Re: Query performance problems with partitioned tables

From: "Merlin Moncure" <mmoncure(at)gmail(dot)com>
To: "Scott Marlowe" <smarlowe(at)g2switchworks(dot)com>
Cc: "Fei Liu" <fei(dot)liu(at)aepnetworks(dot)com>, "Andreas Haumer" <andreas(at)xss(dot)co(dot)at>, pgsql-performance(at)postgresql(dot)org
Subject: Re: Query performance problems with partitioned tables
Date: 2007-05-04 17:10:16
Message-ID: b42b73150705041010nf91213ci7ef41ee07e4c79bf@mail.gmail.com
Views: Raw Message | Whole Thread | Download mbox | Resend email
Thread:
Lists: pgsql-performance

On 5/4/07, Scott Marlowe <smarlowe(at)g2switchworks(dot)com> wrote:
> On Thu, 2007-05-03 at 21:37, Merlin Moncure wrote:
> > On 5/3/07, Fei Liu <fei(dot)liu(at)aepnetworks(dot)com> wrote:
> > > Hello, Andreas, I too am having exactly the same issue as you do.
> > > Comparing my partitioned and plain table performance, I've found that
> > > the plain tables perform about 25% faster than partitioned table.

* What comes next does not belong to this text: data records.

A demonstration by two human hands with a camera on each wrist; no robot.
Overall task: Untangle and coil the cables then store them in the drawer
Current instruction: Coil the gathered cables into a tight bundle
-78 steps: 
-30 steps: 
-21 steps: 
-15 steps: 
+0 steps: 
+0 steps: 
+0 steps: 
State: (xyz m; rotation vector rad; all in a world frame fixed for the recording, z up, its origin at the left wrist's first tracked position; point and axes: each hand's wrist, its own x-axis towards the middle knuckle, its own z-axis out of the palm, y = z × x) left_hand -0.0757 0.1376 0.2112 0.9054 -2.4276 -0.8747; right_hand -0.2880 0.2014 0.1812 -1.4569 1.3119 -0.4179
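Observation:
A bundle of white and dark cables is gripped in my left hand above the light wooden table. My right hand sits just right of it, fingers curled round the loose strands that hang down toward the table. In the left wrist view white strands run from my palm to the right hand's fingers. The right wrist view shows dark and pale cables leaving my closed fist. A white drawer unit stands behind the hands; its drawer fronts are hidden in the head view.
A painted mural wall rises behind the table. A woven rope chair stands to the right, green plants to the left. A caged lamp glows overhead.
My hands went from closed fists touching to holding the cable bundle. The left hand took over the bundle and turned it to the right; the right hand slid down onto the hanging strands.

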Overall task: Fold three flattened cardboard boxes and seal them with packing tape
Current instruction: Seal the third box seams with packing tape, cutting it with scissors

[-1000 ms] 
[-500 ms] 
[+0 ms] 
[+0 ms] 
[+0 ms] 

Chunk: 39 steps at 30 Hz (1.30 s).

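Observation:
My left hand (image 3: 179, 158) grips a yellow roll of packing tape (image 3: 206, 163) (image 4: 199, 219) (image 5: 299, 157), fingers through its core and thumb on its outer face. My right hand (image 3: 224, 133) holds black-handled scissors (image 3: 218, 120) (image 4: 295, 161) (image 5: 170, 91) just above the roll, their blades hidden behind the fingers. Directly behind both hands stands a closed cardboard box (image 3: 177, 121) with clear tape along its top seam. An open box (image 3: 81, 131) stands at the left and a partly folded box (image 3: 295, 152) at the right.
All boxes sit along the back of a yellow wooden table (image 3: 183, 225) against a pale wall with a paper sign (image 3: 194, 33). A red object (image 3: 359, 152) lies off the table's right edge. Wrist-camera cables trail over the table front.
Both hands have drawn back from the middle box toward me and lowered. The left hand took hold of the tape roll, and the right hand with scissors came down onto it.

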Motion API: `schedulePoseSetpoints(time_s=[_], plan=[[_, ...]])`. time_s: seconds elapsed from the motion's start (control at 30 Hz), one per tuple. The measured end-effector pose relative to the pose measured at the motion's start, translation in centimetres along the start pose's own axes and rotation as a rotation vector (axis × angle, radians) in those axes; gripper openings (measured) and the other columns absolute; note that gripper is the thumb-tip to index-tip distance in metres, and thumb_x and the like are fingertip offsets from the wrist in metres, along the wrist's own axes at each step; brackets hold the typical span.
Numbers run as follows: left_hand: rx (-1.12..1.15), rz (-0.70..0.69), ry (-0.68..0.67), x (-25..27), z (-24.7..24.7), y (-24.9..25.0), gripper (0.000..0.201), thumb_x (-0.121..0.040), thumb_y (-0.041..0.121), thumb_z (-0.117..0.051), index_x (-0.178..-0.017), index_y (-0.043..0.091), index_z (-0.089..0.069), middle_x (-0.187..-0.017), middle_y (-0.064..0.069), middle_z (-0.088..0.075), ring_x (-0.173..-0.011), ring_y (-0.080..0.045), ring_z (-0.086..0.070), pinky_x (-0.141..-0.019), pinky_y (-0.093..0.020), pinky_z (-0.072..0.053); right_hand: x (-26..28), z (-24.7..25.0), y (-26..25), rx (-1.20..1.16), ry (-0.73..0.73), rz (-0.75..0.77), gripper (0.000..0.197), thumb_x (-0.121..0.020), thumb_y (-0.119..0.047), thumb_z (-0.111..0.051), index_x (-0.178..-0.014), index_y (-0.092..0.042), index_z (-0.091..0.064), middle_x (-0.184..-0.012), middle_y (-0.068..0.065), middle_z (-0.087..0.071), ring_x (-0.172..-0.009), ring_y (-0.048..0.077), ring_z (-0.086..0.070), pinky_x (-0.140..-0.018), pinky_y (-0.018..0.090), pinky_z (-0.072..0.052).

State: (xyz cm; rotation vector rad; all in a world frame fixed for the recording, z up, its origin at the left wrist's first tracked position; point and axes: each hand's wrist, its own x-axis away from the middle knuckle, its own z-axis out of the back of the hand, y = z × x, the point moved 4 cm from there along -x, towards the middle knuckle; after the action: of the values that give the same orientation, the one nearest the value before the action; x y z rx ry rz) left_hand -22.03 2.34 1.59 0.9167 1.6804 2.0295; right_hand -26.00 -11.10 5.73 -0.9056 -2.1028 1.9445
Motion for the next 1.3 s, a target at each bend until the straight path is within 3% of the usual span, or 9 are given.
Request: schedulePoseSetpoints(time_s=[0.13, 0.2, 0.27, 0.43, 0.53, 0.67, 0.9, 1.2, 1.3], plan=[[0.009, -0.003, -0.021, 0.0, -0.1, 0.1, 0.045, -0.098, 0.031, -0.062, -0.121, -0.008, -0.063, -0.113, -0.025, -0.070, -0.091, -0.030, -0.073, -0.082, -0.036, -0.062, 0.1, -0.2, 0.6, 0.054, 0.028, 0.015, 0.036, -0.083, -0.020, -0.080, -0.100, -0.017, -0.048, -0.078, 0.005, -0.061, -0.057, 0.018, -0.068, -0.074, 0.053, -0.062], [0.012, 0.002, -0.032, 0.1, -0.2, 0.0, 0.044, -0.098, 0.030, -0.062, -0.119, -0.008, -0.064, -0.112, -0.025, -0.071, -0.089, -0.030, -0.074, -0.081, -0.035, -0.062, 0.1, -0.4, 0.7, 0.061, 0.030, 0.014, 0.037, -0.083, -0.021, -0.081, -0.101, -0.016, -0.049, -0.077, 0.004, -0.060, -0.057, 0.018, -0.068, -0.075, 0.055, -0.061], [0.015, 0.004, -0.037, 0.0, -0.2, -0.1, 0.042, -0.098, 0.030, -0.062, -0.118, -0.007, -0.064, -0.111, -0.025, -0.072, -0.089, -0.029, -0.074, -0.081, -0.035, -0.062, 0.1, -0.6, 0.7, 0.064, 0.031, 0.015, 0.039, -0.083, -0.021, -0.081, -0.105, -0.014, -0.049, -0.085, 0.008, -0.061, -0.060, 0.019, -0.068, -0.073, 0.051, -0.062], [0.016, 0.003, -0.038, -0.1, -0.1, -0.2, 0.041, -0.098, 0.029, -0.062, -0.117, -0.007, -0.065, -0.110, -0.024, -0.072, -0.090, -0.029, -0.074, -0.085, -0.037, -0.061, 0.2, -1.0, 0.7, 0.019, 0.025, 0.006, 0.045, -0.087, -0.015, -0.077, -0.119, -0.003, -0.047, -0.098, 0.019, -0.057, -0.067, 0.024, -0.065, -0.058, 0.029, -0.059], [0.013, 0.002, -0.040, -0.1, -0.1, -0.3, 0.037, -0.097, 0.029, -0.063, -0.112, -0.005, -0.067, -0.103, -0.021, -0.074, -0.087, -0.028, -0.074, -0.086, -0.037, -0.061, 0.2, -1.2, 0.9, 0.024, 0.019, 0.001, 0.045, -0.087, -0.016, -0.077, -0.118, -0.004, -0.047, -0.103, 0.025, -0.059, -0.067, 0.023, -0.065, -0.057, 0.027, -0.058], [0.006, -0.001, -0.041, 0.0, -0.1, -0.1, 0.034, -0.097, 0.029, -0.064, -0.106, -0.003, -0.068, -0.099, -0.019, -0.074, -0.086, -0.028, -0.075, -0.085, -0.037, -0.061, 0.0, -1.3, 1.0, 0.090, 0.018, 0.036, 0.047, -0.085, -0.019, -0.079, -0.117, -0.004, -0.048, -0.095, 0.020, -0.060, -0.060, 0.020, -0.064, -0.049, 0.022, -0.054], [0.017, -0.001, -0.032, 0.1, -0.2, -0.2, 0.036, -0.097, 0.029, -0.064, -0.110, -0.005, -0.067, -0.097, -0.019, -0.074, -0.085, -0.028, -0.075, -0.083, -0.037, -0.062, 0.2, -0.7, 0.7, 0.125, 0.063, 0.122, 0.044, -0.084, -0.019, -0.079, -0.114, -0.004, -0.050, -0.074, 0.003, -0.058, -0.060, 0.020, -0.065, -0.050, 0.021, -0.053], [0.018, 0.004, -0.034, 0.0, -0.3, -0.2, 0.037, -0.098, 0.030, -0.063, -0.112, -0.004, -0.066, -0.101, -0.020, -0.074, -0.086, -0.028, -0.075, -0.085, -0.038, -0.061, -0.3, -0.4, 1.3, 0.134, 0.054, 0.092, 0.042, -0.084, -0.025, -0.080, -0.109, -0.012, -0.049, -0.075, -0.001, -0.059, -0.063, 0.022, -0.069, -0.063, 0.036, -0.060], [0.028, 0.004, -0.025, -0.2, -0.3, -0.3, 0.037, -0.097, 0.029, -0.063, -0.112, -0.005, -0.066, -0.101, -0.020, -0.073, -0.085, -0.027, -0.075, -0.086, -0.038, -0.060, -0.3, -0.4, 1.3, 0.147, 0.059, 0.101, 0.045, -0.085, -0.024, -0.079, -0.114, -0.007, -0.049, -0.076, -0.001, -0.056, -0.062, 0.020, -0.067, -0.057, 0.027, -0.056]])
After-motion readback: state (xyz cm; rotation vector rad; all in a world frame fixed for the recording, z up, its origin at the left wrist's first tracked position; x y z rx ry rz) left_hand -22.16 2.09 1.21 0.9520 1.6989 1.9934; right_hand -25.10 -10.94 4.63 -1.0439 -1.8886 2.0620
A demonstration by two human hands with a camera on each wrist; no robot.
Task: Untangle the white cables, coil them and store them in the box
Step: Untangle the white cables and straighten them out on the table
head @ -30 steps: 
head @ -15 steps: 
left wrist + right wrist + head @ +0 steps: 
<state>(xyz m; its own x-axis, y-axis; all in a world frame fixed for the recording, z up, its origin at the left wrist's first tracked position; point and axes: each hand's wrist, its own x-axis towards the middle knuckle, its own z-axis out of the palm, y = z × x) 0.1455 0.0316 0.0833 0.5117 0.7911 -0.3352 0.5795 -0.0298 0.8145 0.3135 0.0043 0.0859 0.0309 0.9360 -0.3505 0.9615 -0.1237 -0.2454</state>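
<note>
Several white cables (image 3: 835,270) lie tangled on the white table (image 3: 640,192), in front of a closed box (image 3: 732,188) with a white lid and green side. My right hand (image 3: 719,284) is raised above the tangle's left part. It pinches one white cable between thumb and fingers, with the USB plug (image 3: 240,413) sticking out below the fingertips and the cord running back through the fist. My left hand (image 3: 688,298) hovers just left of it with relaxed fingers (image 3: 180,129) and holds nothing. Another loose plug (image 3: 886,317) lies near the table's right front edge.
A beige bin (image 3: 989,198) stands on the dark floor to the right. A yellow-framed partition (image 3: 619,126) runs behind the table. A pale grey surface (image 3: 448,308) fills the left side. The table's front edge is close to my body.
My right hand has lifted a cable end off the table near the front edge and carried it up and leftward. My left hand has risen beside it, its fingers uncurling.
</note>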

Using
> > > 'explain select ...', I see that constraints are being used so in
> > > partitioned tables fewer rows are examined. But still partitioned tables
> > > are 25% slower, what a let down.
> >
> > That's a little bit harsh. The main use of partitioning is not to
> > make the table faster but to make the maintenance easier. When
> > constraint exclusion works well for a particular query you can get a
> > small boost but many queries will break down in a really negative way.
> > So, you are sacrificing flexibility for easier maintenance. You have
> > to really be careful how you use it.
> >
> > The best case for partitioning is when you can logically divide up
> > your data so that you really only have to deal with one sliver of it
> > at a time...for joins and such. If the OP could force the constraint
> > exclusion (maybe by hashing the timestamp down to a period and using
> > that for where clause), his query would be fine. The problem is it's
> > not always easy to do that.
>
> Agree++
>
> I've been testing partitioning for a zip code lookup thing that was
> posted here earlier, and I partitioned a 10,000,000 row set into about
> 400 partitions. I found that selecting a range of areas defined by x/y
> coordinates was faster without any indexes. The same selection with one
> big table and one big (x,y) index took 3 to 10 seconds typically, same
> select against the partitions with no indexes took 0.2 to 0.5 seconds.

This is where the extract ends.